◆ Data entries:
━━━━

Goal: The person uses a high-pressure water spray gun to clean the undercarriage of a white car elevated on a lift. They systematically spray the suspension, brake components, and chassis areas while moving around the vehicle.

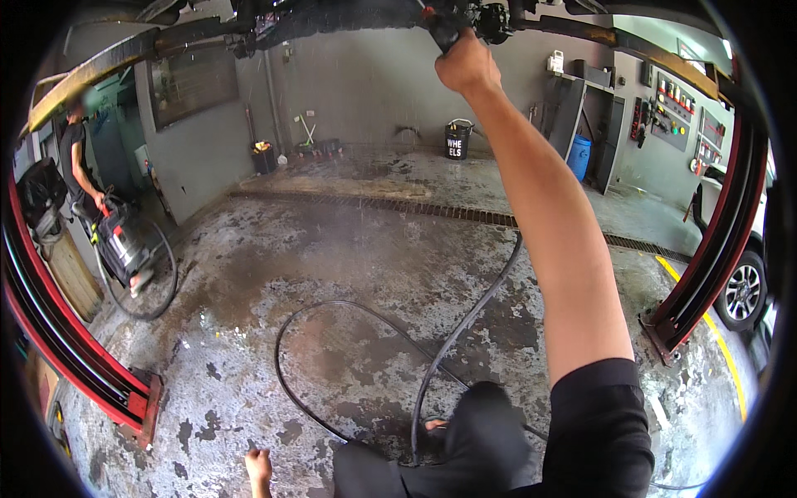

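Observation:
My right arm reaches up to the vehicle underside (332,18) overhead. At its end my right hand (469,66) is closed round a black spray gun (446,31), whose front end merges with the dark parts above. Fine drops and mist hang in the air below. Low at the left, my left hand (260,466) is closed in a fist over the wet floor (224,398); what it holds, if anything, does not show. A black hose (452,336) loops over the floor in front of my legs.
Red lift posts stand left (83,349) and right (710,224). At the far left a person (76,158) carries a wet vacuum (124,241). A drain grate (448,212) crosses the floor, with a black bucket (457,139) beyond. A blue barrel (579,156) stands by shelving.

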Tool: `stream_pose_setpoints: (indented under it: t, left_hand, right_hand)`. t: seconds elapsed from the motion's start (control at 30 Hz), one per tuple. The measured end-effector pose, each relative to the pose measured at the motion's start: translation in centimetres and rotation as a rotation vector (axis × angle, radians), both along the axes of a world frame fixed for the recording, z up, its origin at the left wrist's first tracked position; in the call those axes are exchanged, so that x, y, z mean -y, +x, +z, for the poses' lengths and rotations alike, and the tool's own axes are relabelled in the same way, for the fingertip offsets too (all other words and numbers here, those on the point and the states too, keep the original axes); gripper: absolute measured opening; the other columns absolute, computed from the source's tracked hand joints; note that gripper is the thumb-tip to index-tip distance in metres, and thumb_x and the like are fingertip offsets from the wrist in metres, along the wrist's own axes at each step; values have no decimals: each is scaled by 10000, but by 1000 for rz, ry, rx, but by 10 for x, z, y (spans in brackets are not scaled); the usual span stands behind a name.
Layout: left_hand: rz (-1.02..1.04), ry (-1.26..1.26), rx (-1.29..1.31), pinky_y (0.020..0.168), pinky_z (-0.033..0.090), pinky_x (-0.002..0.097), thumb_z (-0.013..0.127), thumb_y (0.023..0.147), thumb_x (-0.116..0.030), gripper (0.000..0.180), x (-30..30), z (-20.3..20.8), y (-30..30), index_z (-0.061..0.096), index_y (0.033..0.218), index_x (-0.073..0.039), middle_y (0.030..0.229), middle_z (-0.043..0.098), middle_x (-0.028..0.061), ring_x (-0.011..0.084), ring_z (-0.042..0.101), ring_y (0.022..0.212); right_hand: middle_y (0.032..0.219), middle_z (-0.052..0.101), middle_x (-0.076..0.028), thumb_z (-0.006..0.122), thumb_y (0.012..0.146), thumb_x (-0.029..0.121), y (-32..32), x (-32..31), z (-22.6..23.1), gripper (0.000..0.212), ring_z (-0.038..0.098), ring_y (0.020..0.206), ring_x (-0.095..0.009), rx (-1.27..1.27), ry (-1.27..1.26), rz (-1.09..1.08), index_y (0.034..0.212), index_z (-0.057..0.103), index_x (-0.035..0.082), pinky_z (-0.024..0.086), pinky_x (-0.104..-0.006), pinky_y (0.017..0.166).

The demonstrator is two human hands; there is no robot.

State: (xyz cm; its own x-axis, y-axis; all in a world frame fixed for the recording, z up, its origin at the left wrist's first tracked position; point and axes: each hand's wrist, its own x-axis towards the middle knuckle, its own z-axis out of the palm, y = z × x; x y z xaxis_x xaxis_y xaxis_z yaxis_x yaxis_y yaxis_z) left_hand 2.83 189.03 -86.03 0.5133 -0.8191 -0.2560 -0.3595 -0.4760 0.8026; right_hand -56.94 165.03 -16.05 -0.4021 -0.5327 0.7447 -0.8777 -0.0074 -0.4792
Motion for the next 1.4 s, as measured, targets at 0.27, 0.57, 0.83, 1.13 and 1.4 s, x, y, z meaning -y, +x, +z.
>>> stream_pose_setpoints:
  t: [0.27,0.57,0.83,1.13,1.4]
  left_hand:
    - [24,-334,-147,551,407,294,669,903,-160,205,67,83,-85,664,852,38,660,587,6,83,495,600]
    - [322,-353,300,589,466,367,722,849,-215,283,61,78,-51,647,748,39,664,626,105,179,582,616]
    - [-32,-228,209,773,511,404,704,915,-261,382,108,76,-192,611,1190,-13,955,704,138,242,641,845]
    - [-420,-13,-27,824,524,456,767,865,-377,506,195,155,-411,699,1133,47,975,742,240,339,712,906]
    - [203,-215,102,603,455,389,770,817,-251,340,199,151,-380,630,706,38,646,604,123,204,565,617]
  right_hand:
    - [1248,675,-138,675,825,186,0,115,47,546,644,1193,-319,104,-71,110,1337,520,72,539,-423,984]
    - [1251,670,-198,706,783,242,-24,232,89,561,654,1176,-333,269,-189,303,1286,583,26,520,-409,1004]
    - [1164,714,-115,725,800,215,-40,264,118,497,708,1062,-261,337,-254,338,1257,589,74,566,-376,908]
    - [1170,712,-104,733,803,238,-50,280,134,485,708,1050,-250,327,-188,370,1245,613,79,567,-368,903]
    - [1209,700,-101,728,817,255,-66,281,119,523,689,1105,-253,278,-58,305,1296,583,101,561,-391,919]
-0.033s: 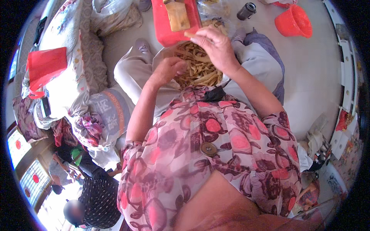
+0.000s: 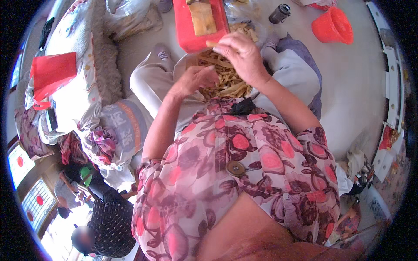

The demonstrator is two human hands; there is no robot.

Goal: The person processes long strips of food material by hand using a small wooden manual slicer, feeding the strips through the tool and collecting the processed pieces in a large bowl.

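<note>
A heap of pale tan strips [image 2: 224, 80], like split bamboo or dried stalks, lies in the person's lap between the knees, and both hands are right in it. The right hand [image 2: 239, 52] is raised above the far edge of the heap, fingers curled and pinching one strip [image 2: 212, 44] that sticks out to the left of the fingertips. The left hand [image 2: 196, 78] lies lower on the near left side of the heap, fingers bent down into the strips, though a firm grip cannot be made out. Just beyond the right hand sits a red tray [image 2: 191, 35] with a tan block on it. Farther right on the floor stand a red plastic cup [image 2: 333, 26] and a dark can [image 2: 279, 13].
</note>
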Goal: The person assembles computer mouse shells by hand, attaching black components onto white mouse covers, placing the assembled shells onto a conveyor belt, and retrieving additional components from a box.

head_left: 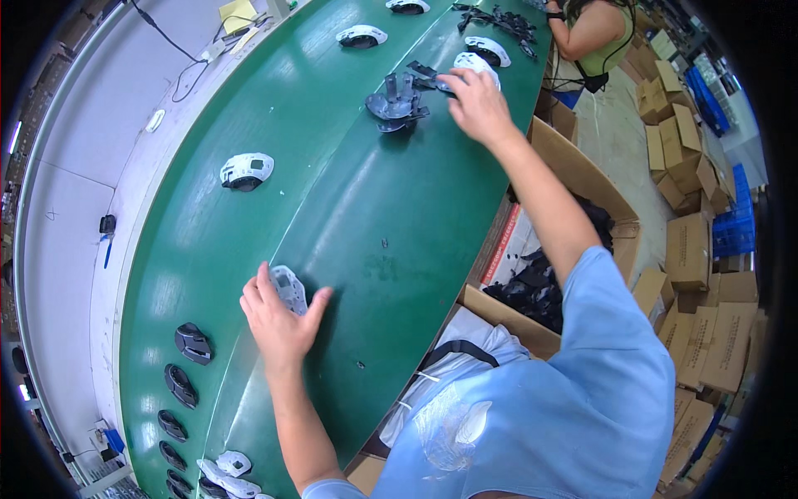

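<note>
My left hand is over the green work surface with fingers and thumb spread around a white, mouse-shaped plastic shell. The thumb stands apart from the shell. Farther off, my right hand reaches to the right end of a black plastic part, its fingertips closed on that end. Just left of it sits a pile of dark, curved plastic parts. Another white shell lies right behind my right fingers and is partly hidden by them.
More white shells with black undersides are spread along the green table. Several black mouse-shaped shells line its left side. Small black parts lie at the far end, near another person. Open cardboard boxes stand along the right edge.
</note>
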`<state>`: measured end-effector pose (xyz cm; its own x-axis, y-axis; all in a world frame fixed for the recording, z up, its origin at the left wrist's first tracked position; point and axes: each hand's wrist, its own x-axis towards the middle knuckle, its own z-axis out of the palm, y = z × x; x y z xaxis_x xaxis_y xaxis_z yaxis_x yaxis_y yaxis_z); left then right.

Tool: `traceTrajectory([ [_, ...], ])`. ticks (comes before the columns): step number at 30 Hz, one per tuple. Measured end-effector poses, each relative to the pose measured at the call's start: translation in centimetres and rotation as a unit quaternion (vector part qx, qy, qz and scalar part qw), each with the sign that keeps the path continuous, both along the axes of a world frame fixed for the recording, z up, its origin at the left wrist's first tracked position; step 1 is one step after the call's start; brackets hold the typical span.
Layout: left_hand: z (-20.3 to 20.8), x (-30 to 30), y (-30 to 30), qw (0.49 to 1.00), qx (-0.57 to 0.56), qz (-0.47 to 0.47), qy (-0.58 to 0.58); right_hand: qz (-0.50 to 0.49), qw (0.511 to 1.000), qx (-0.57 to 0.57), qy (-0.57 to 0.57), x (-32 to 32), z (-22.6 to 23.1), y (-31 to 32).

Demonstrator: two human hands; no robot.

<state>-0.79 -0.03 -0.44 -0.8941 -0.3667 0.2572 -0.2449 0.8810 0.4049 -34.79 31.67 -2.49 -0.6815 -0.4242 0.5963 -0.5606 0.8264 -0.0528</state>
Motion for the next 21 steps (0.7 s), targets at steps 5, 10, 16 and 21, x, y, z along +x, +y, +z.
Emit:
traceTrajectory([
  [5,0.3,0.7,0.6,0.994,-0.032,0.019,-0.099,-0.037,0.987,0.157,-0.013,-3.8,-0.1,3.2],
  [10,-0.2,3.4,-1.3,0.999,0.048,-0.006,-0.016,0.146,0.986,0.079,-0.016,-1.2,6.4,3.6],
  [16,1.6,3.0,0.4,0.860,0.445,-0.079,0.236,0.393,0.871,0.265,-0.132,14.0,14.8,-3.3],
  [21,0.1,1.5,3.1,0.777,0.573,-0.177,0.192,0.557,0.752,0.301,-0.184,19.6,13.6,-11.4],
])
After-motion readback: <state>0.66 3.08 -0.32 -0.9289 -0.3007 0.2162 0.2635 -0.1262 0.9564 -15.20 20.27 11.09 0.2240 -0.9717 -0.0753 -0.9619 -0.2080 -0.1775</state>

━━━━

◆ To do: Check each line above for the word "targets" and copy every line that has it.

◆ Result:
Motion for the next 1.4 s, as measured, targets at 0.27, 0.57, 0.83, 1.13 and 1.4 s, x, y, z meaning -y, +x, +z.
Motion for the next 21 steps (0.7 s), targets at steps 5, 10, 16 and 21, x, y, z along +x, +y, +z.

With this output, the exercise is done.